Here’s the thing: Wikipedia represents something incredibly rare in today’s internet – massive amounts of high-quality, human-curated content across 300 languages. AI companies desperately need this kind of reliable data to train their models, but they’ve been treating it like just another free resource to scrape. Basically, they’re getting premium training data without paying for the infrastructure and volunteer effort that makes it possible. Wikimedia’s making a compelling argument that if AI companies want sustainable access to this valuable resource, they need to help sustain the platform too.

The donation disruption problem

And this isn’t just about principle – it’s about survival. When people use ChatGPT instead of Wikipedia for research, they’re completely bypassing the donation ecosystem that keeps the lights on. Think about it: you go to Wikipedia, you see those banner requests, maybe you chip in a few bucks.
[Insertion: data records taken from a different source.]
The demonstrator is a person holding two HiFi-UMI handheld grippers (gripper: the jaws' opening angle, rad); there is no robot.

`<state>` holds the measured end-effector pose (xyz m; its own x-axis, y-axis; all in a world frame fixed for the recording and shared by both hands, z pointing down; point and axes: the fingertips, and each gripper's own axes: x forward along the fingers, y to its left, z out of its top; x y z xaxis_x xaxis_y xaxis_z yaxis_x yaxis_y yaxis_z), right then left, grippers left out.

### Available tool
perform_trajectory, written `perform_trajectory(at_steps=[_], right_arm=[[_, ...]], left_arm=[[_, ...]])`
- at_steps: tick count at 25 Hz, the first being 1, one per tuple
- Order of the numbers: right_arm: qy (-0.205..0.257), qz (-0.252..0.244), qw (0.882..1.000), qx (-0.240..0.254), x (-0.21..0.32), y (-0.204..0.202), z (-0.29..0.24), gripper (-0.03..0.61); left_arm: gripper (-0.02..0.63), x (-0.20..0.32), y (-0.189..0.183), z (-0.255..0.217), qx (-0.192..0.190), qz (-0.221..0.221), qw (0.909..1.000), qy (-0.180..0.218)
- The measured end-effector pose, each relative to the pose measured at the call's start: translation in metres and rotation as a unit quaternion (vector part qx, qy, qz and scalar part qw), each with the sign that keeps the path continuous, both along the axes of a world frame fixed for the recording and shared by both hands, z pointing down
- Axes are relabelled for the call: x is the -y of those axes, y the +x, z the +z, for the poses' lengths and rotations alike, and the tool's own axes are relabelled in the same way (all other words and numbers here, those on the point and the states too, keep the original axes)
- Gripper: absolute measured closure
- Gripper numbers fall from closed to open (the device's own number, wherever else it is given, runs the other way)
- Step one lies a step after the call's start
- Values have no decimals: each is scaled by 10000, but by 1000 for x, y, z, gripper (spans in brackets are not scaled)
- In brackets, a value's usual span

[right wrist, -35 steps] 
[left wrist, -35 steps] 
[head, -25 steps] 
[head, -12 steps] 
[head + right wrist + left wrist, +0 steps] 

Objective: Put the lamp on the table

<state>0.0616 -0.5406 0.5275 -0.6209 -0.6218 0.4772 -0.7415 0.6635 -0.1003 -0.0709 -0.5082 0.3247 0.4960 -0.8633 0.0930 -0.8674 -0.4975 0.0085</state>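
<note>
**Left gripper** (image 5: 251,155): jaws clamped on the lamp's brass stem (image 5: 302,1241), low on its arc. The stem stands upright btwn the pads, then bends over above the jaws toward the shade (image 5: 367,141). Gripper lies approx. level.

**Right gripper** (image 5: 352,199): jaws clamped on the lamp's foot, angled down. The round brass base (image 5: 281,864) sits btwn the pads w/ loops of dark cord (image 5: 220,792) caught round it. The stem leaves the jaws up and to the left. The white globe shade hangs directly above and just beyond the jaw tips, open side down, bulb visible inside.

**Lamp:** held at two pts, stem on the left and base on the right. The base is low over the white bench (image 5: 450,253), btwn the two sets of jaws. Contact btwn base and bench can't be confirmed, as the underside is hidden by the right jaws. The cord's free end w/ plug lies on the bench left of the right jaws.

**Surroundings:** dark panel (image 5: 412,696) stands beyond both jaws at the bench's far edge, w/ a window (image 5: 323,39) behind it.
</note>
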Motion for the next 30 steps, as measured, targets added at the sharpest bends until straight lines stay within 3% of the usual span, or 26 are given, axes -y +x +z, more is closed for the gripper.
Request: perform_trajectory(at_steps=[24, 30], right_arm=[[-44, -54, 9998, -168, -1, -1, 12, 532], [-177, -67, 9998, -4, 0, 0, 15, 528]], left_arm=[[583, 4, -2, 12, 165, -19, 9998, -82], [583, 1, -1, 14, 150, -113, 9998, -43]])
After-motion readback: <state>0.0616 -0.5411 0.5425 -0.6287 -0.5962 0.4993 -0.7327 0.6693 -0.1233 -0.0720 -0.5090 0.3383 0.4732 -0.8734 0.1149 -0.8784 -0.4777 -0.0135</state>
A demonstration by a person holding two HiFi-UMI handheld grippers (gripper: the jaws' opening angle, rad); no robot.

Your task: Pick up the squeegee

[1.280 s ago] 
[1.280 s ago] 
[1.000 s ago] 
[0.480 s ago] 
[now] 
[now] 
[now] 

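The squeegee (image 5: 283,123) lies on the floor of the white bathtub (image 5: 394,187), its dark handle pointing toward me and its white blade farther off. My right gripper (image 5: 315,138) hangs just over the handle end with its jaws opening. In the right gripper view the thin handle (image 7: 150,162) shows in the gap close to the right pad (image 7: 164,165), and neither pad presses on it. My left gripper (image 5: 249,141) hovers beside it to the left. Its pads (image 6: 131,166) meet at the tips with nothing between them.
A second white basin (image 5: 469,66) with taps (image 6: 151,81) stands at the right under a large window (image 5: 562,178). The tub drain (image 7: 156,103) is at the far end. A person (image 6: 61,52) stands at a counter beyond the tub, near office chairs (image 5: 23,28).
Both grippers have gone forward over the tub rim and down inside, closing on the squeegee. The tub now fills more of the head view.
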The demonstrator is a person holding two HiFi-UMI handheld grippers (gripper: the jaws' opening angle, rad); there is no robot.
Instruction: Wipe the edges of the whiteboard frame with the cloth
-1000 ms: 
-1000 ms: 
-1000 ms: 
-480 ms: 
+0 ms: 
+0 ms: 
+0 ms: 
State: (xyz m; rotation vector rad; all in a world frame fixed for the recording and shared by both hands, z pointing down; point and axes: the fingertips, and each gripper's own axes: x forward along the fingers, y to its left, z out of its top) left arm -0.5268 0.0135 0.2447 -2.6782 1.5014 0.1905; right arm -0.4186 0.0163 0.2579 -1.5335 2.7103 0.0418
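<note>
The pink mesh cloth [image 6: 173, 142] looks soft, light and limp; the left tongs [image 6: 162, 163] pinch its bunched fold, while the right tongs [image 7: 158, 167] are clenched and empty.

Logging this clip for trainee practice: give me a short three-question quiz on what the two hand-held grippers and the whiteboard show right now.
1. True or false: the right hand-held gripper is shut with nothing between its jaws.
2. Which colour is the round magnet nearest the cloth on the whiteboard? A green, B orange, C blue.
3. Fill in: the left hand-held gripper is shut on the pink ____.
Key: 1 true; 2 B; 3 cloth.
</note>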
You ask an AI the same question? No banners, no reminders, no revenue stream for the source material. It’s a classic case of technology disrupting an existing business model, except Wikipedia doesn’t really have a business model – it has a donation model that AI could accidentally destroy.

The bigger content licensing war

Wikimedia’s move is part of a much larger trend that’s been building for years. The New York Times lawsuit against OpenAI is probably the most famous case, but we’re seeing two distinct approaches emerging. Some publishers are going the legal route, while others like Associated Press and Reuters are cutting licensing deals. The interesting question is which approach will win out in the long run. Will AI companies see the value in paying for quality content, or will they try to fight every publisher in court?

Where the money is

Now consider the timing. AI companies and their backers are swimming in cash – Nvidia briefly hit $5 trillion, while Microsoft and Alphabet broke $4 trillion earlier this year. These aren’t struggling startups – they’re among the most valuable companies in history. Meanwhile, Wikipedia’s trying to raise $179 million just to keep serving the world free knowledge. The imbalance is staggering, and Wikimedia’s basically saying “Hey, you can afford to chip in for the data you’re using to build trillion-dollar businesses.” It’s hard to argue with that math.